When Smithfield Foods resisted calls from his workers, the public, and the CDC do more for protect workers from coronavirus last year CEO Kenneth Sullivan shouted that slowing down Smithfield operations to prevent workers from contracting the coronavirus undermine America’s food security. Sullivan’s concerns seemed exaggeration and fear, especially in light of Smithfield and other butchers‘ expansion of meat exports to China.
Consumer advocates Food & Water Watch say Smithfield protests to protect profits violate District of Columbia’s Consumer Protection Procedures Act and are sue chinese meat grinder:
… According to a lawsuit filed Wednesday in Washington, DC by Food & Water Watch (FWW), a nonprofit consumer advocacy group… [e]Even as Smithfield warned of a meat shortage, the company was exporting pork out of the country….
The lawsuit also cited government data, which showed that the inventory of US pork in cold storage “exceeded hundreds of millions of pounds.” Analysts estimated such an inventory would supply grocery stores for “months,” lawsuit said [Danielle Wiener-Bronner, “Advocacy Group Accuses Smithfield Foods of Falsely Warning of Meat Shortages,” CNN, 2021.06.21].
Food and Water Watch’s complaint includes data showing that the U.S. meat industry added huge amounts of meat on ice to his already huge stocks:
Federal data reviewed by USA TODAY shows that although U.S. beef and pork production fell in a six-week period from mid-March to Executive Order, exports of hundreds of millions of pounds of meat fell. are continued. The amount of beef and pork products exported during this period actually exceeded the amount of production lost from 2019 levels.[Co-executive director of the Institute for Agriculture and Trade Policy Ben] Lilliston pointed out that the industry has also never cut supplies of meat in “cold storage” warehouses in the middle of the supply chain, which he said indicated a lacking supply.
In fact, cold-warehouse red meat and poultry products increased by about 40 million pounds from March through April, reaching 2.5 billion pounds, according to USDA data. [Kyle Bagenstone, “As Leaders Warned of US Meat Shortages, Overseas Exports of Pork and Beef Continued,” USA Today, 2020.06.16, updated 2021.01.26].
The complaint refers to an analysis by the Institute for Agriculture and Trade Policy claiming that if Smithfield and other meat companies had not increased demand with fears of shortages, these stocks of meat could have kept our bellies full. . for more than a year:
If the depletion rate of frozen pork from NASS Cold Storage was linear (which is not the case due to non-monthly export shipments, holiday meat purchases, and panic purchases caused by statements such as that Sullivan and that of John Tyson), at £ 28 million per month, grocery stores could be supplied at current prices for up to 18 months, if all production were to stop for 18 months. What he won’t and doesn’t have to do.

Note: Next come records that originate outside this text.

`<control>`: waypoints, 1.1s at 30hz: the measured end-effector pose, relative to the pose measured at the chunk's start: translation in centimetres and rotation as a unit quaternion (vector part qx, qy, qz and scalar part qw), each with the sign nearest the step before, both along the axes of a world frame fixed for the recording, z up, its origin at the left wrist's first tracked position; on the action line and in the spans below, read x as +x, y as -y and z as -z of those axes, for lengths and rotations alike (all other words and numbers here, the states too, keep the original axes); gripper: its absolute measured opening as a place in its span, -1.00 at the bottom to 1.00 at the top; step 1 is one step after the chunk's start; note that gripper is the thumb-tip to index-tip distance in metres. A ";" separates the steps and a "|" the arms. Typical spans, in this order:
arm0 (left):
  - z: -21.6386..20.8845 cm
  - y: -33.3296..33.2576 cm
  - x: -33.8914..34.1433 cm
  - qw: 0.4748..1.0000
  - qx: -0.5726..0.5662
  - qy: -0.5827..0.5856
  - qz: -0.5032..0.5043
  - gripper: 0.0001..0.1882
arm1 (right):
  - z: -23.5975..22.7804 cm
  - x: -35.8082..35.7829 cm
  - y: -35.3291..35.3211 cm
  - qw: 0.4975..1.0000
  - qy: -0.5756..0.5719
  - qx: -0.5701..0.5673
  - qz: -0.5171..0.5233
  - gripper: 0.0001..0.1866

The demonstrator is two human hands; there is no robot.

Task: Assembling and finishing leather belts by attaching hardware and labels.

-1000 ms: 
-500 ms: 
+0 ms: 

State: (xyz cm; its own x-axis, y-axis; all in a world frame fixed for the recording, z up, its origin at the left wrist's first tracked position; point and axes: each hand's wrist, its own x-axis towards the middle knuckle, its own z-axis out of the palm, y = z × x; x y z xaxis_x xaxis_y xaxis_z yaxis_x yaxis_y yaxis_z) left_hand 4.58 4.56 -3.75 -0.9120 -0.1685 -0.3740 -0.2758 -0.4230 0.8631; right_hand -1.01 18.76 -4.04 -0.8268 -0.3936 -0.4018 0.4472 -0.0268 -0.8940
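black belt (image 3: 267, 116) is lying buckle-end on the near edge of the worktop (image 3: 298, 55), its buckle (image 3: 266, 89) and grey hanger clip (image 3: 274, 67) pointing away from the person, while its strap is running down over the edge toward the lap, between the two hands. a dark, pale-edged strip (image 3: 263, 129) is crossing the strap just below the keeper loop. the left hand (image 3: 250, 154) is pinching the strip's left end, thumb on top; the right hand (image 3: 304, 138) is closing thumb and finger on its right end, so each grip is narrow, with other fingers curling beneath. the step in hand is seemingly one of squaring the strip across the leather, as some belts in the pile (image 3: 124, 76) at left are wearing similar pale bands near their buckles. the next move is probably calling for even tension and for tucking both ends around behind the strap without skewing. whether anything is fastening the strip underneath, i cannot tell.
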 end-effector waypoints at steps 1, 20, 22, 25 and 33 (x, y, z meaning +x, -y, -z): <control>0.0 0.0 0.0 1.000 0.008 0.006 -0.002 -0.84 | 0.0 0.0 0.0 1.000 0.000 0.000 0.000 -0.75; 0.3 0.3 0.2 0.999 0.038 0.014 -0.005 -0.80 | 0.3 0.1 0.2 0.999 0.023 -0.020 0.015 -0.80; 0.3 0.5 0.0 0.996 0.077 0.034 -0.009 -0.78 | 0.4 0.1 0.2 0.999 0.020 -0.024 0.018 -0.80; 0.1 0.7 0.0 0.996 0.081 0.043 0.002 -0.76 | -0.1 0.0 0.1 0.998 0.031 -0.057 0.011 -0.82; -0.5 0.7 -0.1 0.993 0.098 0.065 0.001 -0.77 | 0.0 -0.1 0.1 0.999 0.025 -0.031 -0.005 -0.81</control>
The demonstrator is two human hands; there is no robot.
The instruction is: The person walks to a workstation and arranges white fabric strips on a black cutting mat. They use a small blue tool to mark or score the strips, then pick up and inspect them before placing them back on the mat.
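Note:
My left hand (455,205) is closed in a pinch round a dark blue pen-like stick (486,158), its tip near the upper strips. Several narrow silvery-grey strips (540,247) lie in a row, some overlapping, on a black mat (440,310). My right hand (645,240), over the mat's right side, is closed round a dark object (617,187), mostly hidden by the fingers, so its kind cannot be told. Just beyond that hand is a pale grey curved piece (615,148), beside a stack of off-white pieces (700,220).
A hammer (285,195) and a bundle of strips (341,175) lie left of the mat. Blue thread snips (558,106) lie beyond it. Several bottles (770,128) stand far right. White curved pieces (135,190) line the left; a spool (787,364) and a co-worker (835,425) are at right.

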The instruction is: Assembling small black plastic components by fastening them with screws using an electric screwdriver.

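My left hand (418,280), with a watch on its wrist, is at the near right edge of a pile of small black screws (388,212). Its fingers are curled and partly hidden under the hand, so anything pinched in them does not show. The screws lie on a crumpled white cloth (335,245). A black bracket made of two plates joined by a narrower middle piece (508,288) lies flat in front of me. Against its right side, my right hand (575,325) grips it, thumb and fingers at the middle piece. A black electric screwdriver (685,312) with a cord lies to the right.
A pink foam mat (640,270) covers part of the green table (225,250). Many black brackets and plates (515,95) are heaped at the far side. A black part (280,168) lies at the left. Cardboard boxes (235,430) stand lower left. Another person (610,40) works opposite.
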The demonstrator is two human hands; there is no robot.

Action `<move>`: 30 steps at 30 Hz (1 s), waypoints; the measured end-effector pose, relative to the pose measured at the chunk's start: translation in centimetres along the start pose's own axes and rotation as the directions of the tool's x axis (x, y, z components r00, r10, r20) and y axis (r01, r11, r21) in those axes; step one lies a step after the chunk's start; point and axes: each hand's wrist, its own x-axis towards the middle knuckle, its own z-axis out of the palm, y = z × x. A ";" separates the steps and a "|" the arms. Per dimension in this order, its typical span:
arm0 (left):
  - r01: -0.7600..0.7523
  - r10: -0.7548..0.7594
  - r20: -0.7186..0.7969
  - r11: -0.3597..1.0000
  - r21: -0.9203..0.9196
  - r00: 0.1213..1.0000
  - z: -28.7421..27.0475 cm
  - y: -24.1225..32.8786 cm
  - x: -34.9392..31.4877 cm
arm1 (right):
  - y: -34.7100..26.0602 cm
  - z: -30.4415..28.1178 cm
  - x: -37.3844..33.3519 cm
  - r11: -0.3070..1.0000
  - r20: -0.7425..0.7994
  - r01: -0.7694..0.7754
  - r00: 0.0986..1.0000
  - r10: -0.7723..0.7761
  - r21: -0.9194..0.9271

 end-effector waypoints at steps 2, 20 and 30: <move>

A conservative depletion rate of 45 million pounds per month, to account for non-linearity, would still provide nearly 14 months of pork supply from the March 31 NASS benchmark. Meanwhile, slower production speeds to adapt to COVID-19 have demanded social distancing for meat processing workers could resupply private and public cold stores to meet domestic and export pork needs. . Similar exhaustion rates could be calculated for beef and poultry products frozen in cold storage. [Dr. Steve Suppan, “Cold Hard (Storage) Facts About Meatpacker Threats of Scarcity,” Institute for Agriculture and Trade Policy, 2020.05.01].
Food and water monitoring also complains in the DC Superior Court that Smithfield lied to us, customers, about protecting his workers from the coronavirus:
Second, Smithfield has distorted working conditions at its factories in an attempt to allay increased consumer concerns about worker safety. Line-level meat packaging workers, in part because of false fears of a meat shortage, had to work in person throughout the pandemic – often in cramped conditions on production lines overcrowded. Smithfield has repeatedly assured consumers through advertisements and a comprehensive social media campaign that the company is keeping its workers safe. Indeed, the company has highlighted workplace safety as an integral part of its marketing and branding efforts during the pandemic.
… Smithfield’s assurances of workplace safety were equally misleading. On this point, Smithfield’s track record speaks for itself, with corporate slaughterhouses repeatedly appearing as epicenters of COVID-19 epidemics. Additionally, Smithfield’s claims to consumers regarding specific workplace safety protocols – illustrated in detailed photographs, videos, and promotional material amplified via Smithfield’s website and social media accounts – are routinely refuted by safety quotes issued by government regulators and the accounts of the real Smithfield workers [Food and Water Watch, press release, 2021.06.21].
FWW asks court to declare “Smithfield’s conduct misled and deceived district consumers in violation of the CPPA” order “requiring Smithfield to do corrective advertising”, statutory damages of 1,500 $, punitive damages and litigation costs.